● **Directions for this task**:
Below are records; count the lines among them that include the string "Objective", and state only the number.

Items listed in a dataset:

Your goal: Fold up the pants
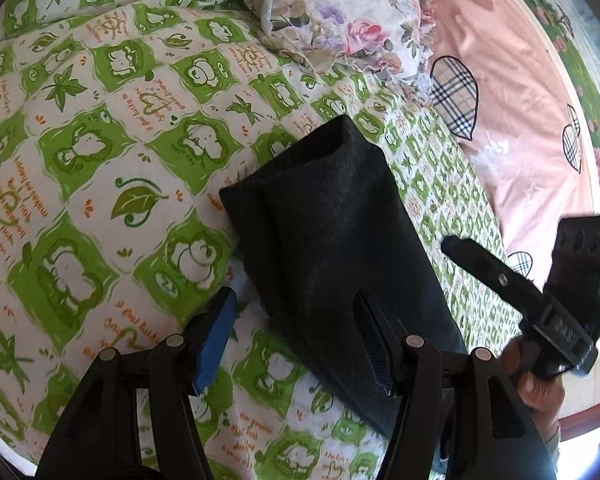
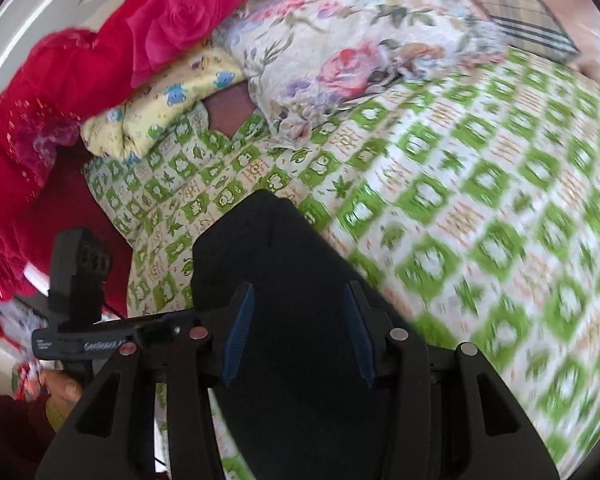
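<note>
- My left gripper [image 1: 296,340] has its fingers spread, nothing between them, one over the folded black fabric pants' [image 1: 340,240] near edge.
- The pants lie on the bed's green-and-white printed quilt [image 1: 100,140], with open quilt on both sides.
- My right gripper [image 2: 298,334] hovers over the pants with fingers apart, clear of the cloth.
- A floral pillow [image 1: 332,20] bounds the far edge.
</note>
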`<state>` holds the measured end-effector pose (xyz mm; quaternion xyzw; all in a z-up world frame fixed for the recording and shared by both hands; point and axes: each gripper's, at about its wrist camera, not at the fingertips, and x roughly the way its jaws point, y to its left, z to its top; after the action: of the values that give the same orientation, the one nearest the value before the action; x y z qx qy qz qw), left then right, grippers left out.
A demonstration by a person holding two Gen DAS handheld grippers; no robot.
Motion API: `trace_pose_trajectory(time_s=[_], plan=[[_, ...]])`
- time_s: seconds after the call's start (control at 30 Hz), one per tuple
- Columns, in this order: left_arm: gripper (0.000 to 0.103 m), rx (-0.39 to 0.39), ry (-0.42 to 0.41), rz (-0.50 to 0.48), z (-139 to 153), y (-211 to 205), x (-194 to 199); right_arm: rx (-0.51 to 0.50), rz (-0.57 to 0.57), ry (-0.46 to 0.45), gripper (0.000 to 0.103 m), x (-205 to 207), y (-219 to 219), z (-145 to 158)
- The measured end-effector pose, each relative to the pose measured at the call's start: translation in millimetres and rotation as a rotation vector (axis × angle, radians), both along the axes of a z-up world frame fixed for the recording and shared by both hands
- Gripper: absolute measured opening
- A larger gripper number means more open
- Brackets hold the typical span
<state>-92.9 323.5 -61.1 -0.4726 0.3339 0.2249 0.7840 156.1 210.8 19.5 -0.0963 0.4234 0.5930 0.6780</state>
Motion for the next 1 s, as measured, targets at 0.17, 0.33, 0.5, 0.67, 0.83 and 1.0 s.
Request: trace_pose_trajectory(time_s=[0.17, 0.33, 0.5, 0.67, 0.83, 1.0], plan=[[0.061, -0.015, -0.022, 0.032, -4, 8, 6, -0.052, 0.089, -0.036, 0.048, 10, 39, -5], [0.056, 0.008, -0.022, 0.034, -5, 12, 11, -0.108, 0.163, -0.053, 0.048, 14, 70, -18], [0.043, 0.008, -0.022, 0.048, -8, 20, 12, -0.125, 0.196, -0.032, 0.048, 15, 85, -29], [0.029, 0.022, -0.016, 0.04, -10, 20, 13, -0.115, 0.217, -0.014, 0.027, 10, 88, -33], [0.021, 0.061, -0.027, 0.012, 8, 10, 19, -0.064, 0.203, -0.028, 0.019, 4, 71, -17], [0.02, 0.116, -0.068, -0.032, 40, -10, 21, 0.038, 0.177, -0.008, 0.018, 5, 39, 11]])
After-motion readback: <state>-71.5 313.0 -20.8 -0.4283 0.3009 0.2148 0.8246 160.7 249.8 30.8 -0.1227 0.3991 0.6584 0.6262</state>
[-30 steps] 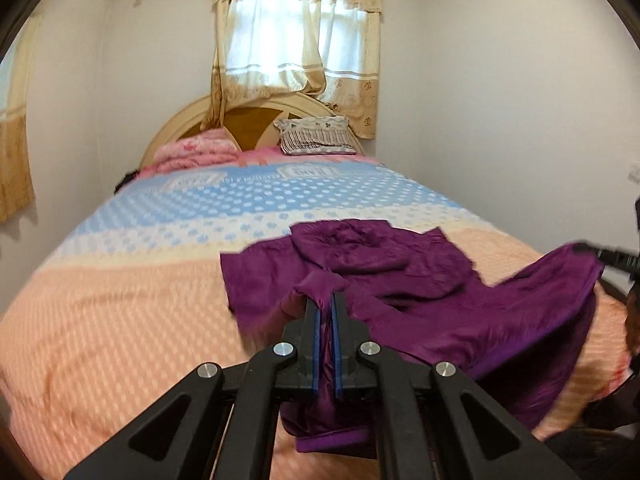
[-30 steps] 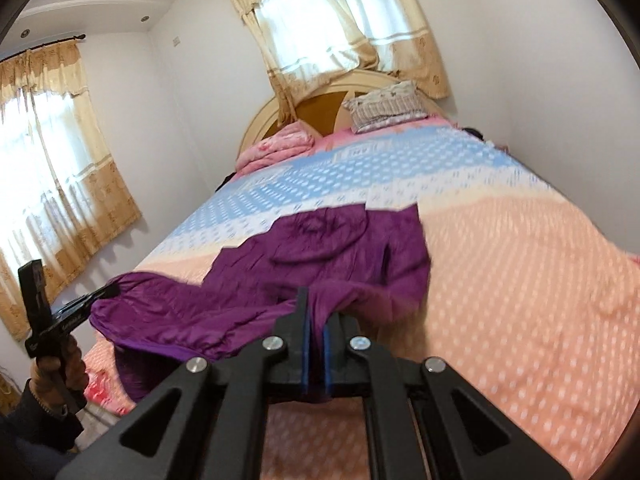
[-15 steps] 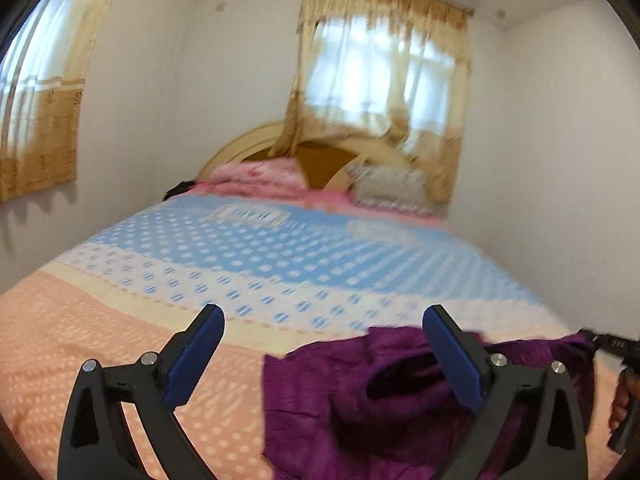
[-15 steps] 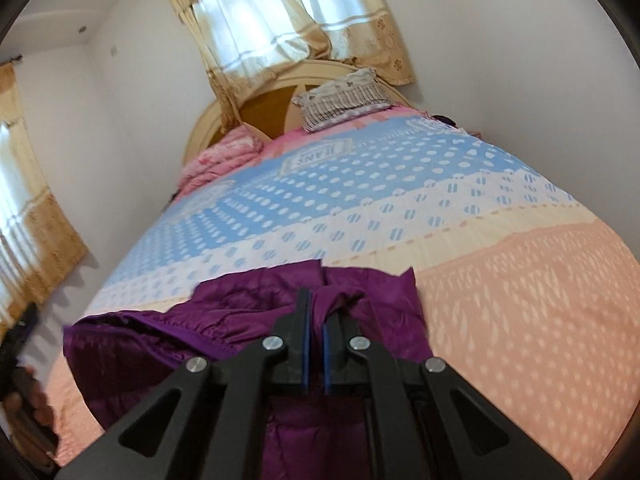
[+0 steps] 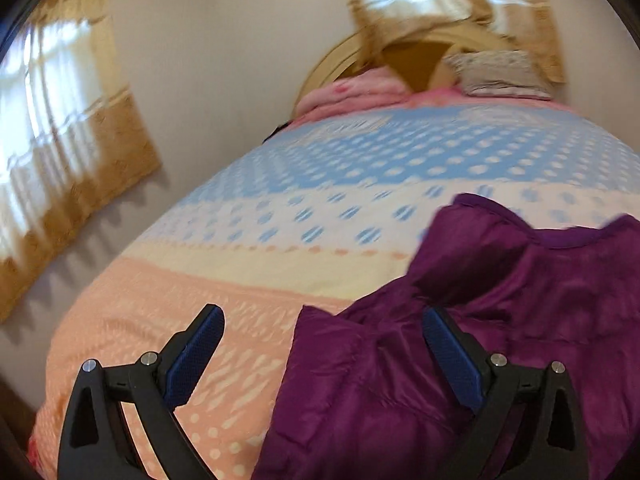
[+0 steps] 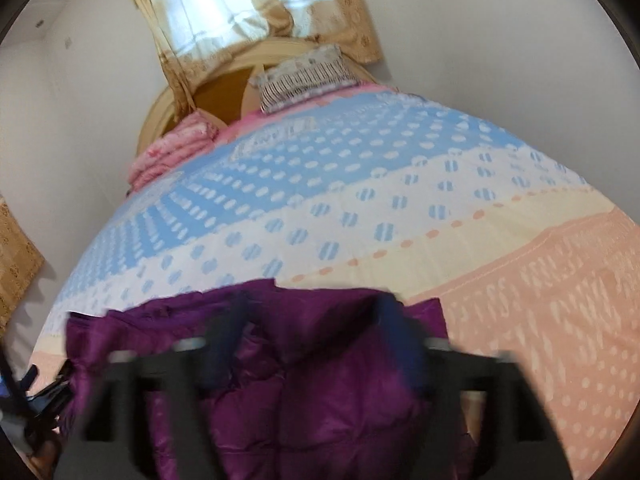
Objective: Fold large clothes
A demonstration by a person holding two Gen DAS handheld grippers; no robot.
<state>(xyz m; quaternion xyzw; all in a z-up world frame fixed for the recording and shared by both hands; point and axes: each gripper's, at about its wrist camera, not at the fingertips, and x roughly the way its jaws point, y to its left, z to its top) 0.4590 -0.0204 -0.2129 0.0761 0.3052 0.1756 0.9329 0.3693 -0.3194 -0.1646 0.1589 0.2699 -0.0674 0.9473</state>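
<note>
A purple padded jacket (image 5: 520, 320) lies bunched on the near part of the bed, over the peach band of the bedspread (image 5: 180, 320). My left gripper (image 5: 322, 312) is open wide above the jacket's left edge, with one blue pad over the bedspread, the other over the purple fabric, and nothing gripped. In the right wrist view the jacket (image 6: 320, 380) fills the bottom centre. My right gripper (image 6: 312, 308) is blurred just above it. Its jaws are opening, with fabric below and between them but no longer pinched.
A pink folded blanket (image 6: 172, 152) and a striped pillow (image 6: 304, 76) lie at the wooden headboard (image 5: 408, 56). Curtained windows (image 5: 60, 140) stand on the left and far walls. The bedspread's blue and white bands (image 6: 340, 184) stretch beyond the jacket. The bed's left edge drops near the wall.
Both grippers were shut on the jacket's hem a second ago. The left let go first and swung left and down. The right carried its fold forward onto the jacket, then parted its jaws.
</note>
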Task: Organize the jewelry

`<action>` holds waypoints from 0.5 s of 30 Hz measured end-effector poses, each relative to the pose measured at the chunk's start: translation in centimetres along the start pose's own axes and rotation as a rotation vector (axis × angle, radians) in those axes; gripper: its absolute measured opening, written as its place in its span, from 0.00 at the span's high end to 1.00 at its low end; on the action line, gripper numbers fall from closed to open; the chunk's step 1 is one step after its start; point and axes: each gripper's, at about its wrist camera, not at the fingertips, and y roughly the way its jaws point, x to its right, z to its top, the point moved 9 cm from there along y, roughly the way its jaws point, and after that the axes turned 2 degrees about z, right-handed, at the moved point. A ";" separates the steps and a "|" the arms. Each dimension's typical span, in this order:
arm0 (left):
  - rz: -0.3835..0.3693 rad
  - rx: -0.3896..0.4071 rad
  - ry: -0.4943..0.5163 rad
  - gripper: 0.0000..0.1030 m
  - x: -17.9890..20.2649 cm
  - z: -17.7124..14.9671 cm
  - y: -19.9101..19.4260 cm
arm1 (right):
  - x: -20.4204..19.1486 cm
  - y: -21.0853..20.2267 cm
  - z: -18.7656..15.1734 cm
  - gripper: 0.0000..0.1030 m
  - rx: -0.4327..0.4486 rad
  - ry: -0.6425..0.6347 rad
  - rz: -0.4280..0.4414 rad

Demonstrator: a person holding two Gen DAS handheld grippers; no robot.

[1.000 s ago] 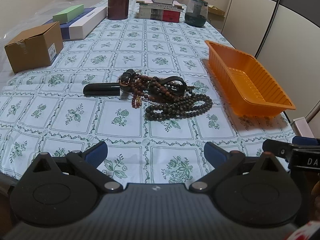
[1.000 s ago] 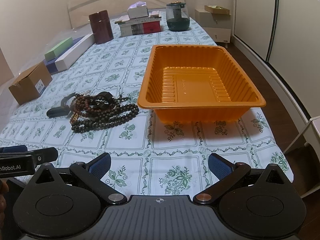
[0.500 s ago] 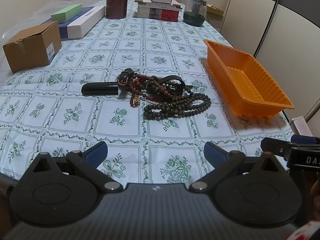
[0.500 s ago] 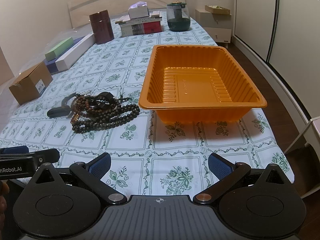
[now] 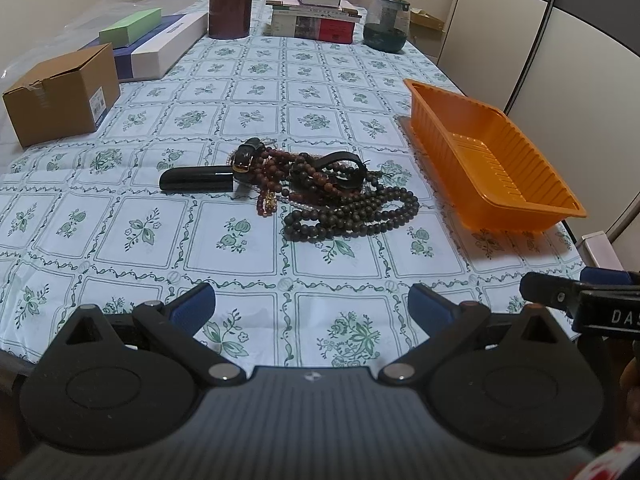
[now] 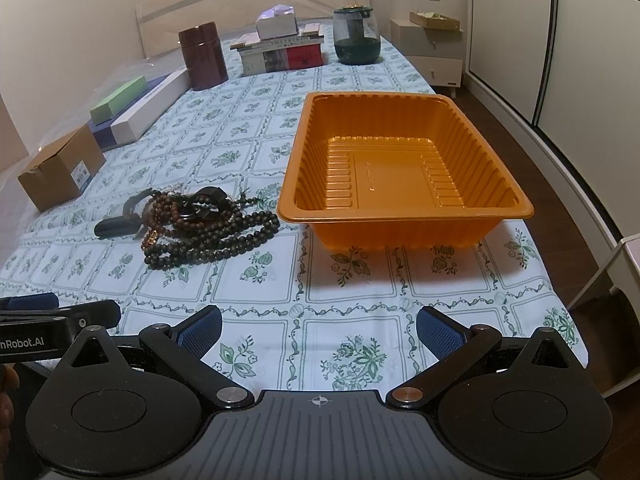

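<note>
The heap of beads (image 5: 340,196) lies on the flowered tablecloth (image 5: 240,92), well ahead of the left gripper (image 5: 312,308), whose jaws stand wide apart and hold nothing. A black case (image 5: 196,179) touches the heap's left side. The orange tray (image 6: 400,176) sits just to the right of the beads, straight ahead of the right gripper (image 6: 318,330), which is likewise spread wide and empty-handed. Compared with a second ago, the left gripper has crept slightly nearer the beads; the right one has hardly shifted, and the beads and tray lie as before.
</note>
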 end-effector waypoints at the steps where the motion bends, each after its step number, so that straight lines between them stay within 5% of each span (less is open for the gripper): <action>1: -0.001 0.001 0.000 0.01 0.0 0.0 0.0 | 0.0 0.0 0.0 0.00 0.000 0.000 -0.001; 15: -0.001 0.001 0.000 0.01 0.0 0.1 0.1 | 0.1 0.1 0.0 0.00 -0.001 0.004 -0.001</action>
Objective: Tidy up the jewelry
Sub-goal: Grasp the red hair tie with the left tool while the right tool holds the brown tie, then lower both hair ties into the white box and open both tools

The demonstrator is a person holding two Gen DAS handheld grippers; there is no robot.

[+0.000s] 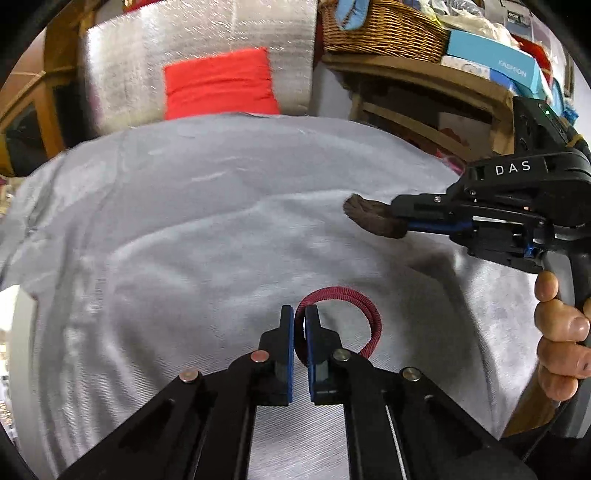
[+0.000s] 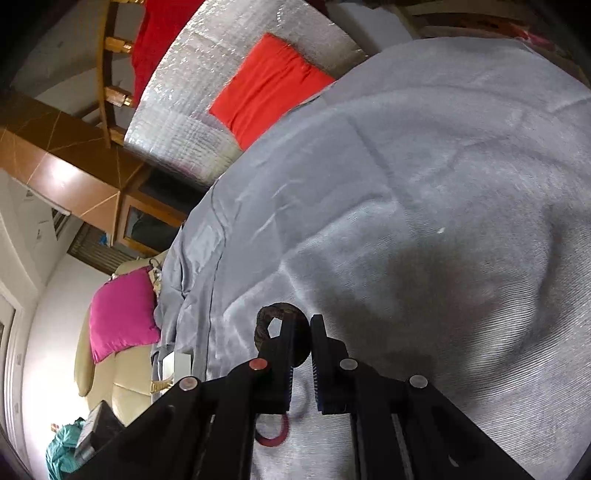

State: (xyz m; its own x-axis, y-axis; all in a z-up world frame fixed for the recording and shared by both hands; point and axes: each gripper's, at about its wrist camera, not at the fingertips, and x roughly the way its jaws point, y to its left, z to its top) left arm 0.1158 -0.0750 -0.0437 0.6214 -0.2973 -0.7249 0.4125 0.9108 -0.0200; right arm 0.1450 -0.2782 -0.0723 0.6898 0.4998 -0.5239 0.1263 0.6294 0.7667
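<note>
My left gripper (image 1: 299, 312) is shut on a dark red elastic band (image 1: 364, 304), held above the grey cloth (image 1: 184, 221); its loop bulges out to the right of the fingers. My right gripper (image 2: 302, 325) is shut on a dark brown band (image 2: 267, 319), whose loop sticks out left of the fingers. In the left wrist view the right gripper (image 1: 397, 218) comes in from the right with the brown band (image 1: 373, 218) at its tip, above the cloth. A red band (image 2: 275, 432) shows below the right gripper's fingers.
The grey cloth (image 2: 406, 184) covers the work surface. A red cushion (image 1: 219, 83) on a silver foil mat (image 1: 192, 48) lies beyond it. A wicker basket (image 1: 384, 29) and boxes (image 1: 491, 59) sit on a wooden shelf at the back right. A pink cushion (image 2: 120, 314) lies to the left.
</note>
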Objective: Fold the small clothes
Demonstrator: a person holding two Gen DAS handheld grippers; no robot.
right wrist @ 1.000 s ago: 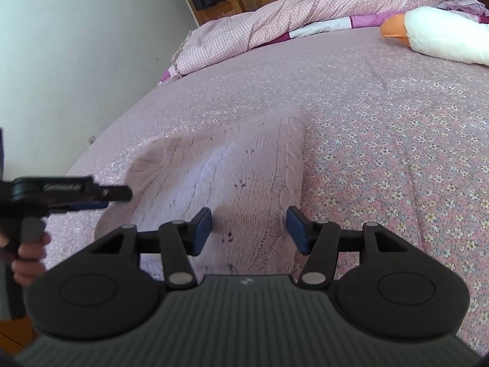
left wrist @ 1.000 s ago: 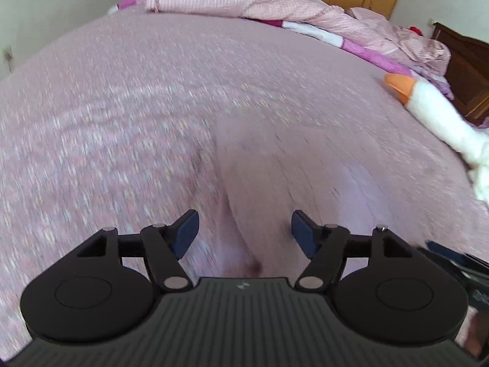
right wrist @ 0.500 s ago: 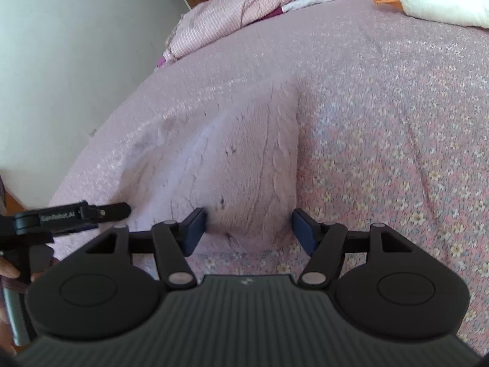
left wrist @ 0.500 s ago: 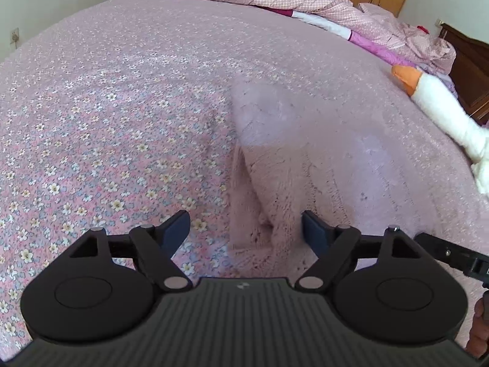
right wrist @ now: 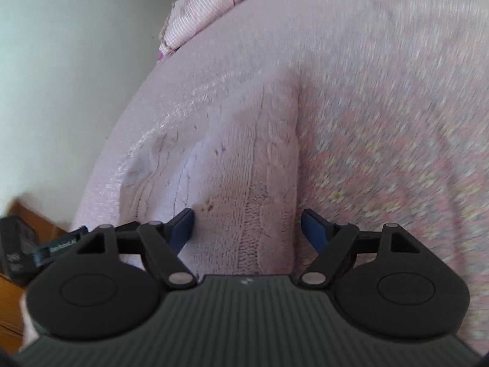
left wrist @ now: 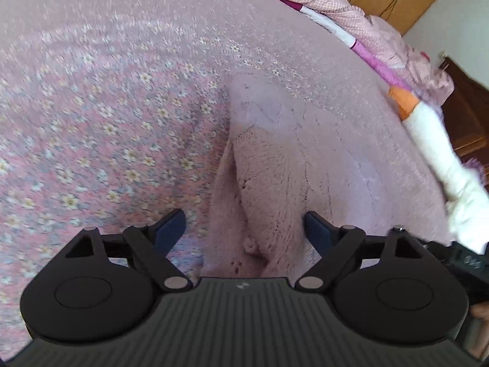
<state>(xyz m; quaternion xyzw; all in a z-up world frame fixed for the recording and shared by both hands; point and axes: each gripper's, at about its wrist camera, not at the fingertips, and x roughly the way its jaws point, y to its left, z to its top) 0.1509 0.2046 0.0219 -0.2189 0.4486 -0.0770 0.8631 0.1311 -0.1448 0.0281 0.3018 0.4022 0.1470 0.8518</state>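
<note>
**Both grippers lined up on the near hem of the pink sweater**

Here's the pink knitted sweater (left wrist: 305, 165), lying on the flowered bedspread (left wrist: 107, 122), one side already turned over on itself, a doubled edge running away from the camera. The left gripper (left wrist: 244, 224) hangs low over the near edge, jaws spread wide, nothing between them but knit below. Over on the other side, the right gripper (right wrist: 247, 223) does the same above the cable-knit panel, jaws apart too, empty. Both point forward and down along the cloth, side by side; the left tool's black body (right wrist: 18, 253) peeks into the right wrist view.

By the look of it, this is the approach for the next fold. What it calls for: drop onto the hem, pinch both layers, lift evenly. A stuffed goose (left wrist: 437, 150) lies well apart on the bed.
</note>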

● **Task result**:
3